Items from a data source:
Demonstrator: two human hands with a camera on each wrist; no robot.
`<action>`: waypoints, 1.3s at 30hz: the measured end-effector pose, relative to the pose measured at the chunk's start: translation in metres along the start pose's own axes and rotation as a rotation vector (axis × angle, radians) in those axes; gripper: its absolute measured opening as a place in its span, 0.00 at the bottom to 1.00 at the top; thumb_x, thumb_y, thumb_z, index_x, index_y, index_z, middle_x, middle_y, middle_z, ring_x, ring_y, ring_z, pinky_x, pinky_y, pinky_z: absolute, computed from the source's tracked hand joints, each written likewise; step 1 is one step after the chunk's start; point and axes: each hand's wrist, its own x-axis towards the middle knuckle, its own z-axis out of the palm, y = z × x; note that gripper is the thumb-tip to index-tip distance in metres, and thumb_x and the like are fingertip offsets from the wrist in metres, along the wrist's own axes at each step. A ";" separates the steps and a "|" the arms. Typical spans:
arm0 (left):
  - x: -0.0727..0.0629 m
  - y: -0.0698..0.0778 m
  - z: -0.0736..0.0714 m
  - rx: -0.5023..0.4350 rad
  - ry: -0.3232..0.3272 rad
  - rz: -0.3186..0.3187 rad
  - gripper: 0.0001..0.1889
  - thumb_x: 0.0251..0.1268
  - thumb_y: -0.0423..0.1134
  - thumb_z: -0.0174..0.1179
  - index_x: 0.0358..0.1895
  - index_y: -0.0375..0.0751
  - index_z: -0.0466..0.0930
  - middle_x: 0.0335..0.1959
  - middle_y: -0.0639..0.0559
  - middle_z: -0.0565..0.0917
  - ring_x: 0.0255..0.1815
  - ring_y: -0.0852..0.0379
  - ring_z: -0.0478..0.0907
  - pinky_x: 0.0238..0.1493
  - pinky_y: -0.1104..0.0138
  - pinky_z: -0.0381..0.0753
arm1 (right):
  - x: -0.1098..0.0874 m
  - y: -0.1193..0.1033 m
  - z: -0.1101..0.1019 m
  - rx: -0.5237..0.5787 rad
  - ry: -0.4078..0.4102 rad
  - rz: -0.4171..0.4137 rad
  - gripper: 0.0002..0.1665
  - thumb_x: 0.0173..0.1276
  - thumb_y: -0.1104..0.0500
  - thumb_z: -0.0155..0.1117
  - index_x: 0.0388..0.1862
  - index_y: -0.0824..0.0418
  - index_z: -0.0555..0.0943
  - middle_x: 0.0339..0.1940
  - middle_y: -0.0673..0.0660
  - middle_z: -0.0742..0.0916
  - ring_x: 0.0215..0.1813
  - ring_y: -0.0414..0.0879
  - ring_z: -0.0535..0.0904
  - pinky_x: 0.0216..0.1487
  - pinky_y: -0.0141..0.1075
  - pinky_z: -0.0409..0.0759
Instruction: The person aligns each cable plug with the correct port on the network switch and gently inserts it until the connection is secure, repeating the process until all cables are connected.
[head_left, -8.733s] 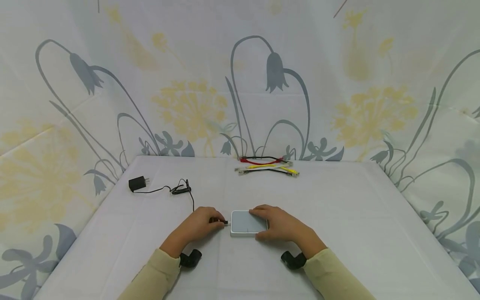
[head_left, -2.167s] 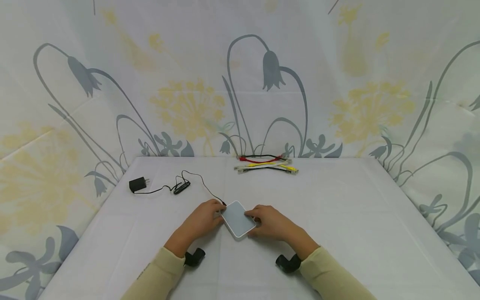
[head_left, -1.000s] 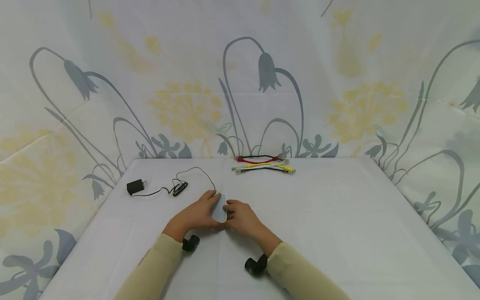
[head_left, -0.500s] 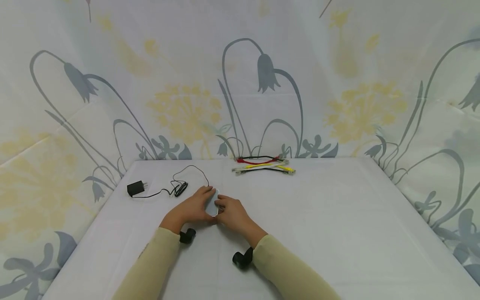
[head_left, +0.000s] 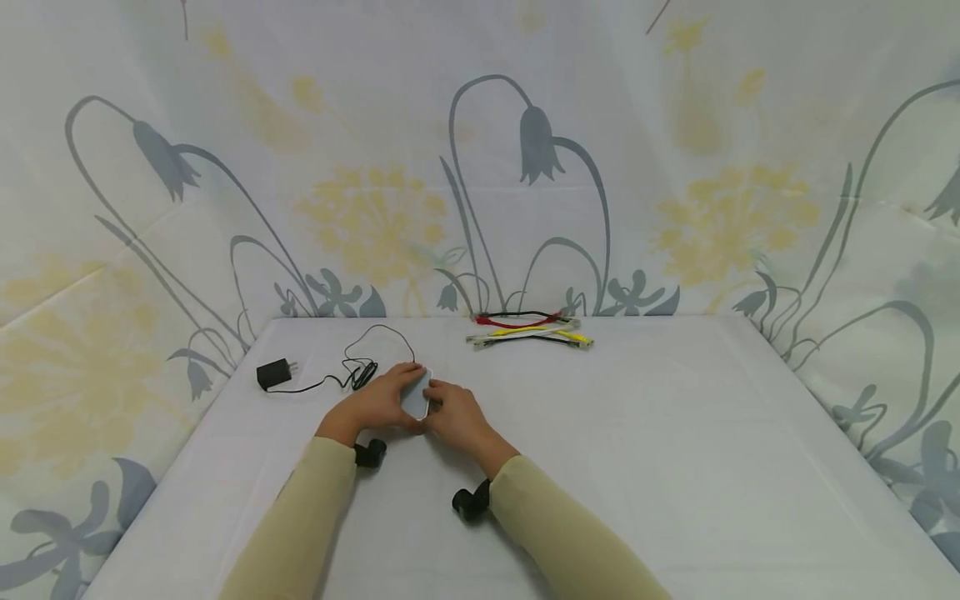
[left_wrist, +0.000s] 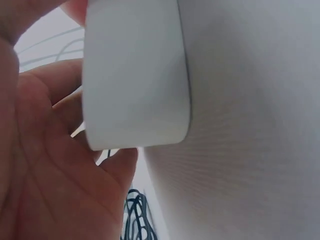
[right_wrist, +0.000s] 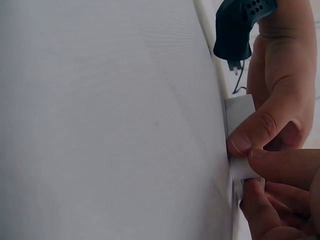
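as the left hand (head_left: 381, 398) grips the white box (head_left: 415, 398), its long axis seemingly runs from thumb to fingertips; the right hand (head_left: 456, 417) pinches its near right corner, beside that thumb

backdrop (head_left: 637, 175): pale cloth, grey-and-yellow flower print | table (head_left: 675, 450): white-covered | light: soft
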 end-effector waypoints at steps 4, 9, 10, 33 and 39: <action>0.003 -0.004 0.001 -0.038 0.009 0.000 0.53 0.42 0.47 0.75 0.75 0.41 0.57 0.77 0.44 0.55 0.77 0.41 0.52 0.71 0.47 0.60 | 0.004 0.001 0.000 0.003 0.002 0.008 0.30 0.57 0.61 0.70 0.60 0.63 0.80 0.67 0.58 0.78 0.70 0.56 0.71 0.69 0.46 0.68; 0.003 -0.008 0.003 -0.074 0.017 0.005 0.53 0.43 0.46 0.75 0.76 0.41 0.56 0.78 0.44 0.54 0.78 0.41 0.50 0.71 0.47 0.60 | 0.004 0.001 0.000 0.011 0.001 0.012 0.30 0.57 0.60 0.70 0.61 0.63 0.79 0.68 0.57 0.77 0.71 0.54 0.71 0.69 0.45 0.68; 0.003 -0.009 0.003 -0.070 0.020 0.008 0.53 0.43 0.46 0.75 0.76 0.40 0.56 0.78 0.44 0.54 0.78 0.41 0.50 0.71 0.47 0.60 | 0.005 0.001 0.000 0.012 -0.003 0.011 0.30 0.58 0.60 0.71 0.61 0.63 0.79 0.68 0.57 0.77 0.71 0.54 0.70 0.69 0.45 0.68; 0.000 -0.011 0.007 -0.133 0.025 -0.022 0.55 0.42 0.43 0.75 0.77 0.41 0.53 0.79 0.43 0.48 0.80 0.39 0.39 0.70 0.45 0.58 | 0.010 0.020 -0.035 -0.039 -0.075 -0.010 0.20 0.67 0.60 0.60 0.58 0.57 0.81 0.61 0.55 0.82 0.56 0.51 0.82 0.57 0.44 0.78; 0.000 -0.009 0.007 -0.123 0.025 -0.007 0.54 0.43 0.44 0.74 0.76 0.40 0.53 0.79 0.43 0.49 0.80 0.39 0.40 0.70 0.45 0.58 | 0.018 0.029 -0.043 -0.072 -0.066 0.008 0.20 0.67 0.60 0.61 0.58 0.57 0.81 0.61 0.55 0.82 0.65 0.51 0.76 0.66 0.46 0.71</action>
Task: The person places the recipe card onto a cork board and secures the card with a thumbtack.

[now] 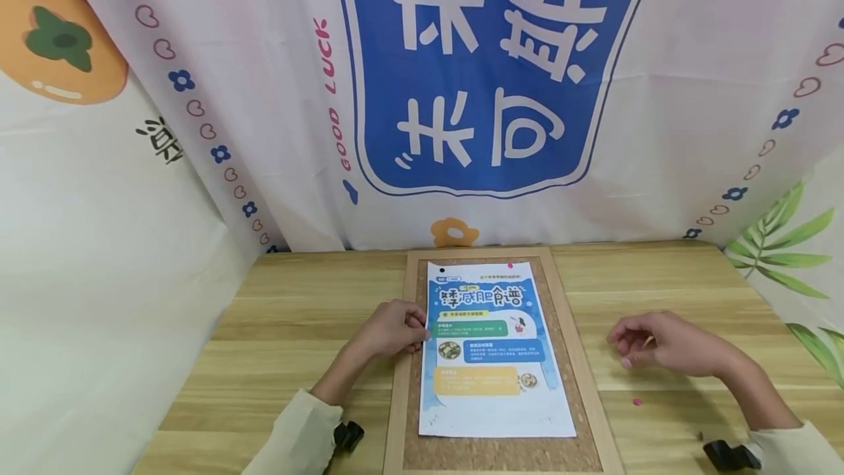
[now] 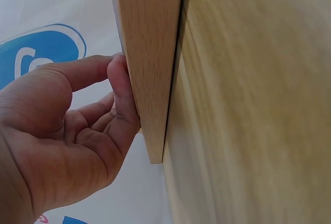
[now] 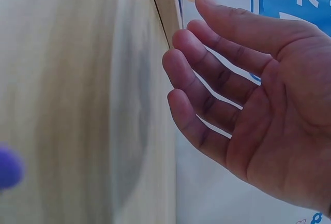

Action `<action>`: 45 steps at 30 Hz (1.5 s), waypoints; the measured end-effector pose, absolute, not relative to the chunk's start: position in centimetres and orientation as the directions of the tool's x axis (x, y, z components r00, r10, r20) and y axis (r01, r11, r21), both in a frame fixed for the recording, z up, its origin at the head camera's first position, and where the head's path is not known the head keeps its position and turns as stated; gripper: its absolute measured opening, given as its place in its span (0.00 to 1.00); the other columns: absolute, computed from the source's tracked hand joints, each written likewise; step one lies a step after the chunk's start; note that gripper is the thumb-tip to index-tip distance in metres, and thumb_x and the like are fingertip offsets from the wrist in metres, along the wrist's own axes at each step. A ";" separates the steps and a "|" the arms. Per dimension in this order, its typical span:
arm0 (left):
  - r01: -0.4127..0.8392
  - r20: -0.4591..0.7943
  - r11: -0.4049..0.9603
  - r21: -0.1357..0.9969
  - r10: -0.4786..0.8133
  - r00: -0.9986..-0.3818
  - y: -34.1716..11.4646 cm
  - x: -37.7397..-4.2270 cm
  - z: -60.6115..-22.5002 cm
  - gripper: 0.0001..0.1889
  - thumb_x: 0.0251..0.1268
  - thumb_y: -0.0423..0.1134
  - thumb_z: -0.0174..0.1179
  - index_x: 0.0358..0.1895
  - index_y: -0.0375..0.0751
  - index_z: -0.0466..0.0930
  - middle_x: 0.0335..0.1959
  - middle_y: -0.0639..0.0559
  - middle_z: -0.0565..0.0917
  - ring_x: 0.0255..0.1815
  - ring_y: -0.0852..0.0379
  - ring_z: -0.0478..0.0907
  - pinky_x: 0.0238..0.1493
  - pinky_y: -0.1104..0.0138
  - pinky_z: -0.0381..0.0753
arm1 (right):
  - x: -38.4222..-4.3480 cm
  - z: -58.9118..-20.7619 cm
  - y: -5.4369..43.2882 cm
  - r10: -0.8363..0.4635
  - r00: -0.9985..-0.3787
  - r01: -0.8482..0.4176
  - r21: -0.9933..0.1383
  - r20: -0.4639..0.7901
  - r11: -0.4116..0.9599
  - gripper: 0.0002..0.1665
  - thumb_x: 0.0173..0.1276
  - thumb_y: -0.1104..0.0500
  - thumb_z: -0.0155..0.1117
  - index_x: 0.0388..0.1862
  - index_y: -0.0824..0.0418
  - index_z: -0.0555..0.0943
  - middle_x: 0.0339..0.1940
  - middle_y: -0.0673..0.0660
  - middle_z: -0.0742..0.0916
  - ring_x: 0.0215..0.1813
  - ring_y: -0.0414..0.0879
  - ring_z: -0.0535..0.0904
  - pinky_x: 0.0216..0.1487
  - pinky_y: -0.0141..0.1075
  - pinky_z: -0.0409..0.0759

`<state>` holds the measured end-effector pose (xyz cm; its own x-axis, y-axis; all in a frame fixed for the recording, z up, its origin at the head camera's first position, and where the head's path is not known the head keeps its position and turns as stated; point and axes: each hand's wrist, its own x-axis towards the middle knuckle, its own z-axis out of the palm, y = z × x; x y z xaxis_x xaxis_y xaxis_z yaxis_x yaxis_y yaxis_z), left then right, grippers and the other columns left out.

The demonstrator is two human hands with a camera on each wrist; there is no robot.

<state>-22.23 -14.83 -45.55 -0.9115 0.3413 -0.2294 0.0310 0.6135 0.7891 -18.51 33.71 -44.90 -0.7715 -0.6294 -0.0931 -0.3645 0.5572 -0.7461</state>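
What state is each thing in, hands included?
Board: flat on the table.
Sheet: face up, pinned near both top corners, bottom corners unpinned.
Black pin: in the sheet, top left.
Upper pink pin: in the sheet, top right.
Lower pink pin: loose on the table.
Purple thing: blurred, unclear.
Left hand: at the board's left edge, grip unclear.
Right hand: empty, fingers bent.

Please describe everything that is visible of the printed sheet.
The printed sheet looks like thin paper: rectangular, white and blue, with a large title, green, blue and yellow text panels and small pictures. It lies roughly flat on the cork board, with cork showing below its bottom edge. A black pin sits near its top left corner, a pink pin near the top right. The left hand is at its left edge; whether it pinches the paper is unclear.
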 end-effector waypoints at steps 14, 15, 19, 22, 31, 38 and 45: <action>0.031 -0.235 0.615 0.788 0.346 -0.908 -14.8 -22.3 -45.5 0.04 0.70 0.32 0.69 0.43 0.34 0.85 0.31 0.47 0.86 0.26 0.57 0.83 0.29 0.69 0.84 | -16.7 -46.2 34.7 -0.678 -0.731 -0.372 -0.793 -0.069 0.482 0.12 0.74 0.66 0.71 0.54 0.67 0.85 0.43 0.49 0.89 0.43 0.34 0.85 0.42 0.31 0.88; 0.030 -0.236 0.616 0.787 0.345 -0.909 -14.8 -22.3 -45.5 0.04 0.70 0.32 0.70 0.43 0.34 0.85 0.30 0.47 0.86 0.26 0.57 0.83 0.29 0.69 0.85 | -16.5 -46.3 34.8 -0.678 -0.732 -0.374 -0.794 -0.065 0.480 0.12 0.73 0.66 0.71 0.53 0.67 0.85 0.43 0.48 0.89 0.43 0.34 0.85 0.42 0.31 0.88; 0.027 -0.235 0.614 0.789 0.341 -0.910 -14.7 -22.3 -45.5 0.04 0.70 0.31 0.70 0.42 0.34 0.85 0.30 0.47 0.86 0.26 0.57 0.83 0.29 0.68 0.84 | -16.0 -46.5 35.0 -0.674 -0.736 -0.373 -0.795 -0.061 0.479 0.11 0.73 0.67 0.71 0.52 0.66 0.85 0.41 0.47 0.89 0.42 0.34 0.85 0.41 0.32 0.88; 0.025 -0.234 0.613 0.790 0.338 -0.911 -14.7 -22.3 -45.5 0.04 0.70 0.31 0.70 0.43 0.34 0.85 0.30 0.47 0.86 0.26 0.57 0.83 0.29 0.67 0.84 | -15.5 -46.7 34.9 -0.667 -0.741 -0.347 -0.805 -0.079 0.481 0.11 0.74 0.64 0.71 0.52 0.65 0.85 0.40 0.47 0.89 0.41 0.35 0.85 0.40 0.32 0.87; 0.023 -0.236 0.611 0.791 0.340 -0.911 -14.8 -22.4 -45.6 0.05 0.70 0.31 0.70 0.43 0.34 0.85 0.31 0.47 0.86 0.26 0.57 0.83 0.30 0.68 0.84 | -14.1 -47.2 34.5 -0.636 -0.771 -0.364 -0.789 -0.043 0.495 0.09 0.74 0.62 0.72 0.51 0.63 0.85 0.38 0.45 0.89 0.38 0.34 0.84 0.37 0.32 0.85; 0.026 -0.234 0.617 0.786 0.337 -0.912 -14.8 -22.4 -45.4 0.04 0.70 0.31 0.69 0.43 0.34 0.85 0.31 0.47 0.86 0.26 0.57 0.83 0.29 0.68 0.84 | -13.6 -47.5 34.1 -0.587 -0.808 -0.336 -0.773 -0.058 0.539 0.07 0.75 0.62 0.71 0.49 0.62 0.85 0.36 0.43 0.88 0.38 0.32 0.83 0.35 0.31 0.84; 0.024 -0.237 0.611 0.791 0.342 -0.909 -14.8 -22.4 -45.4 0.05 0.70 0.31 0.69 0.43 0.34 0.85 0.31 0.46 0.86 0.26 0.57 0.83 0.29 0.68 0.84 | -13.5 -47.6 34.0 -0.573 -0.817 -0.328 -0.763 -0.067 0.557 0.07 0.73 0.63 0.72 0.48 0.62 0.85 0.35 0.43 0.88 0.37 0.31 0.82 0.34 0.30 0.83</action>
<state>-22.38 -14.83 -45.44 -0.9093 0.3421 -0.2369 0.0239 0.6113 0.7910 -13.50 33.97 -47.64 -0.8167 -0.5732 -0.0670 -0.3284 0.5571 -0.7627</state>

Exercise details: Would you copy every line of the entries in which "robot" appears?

Answer for the task:
Demonstrator: two human hands with a camera on each wrist; no robot.
The demonstrator is two human hands with a camera on each wrist; there is no robot.

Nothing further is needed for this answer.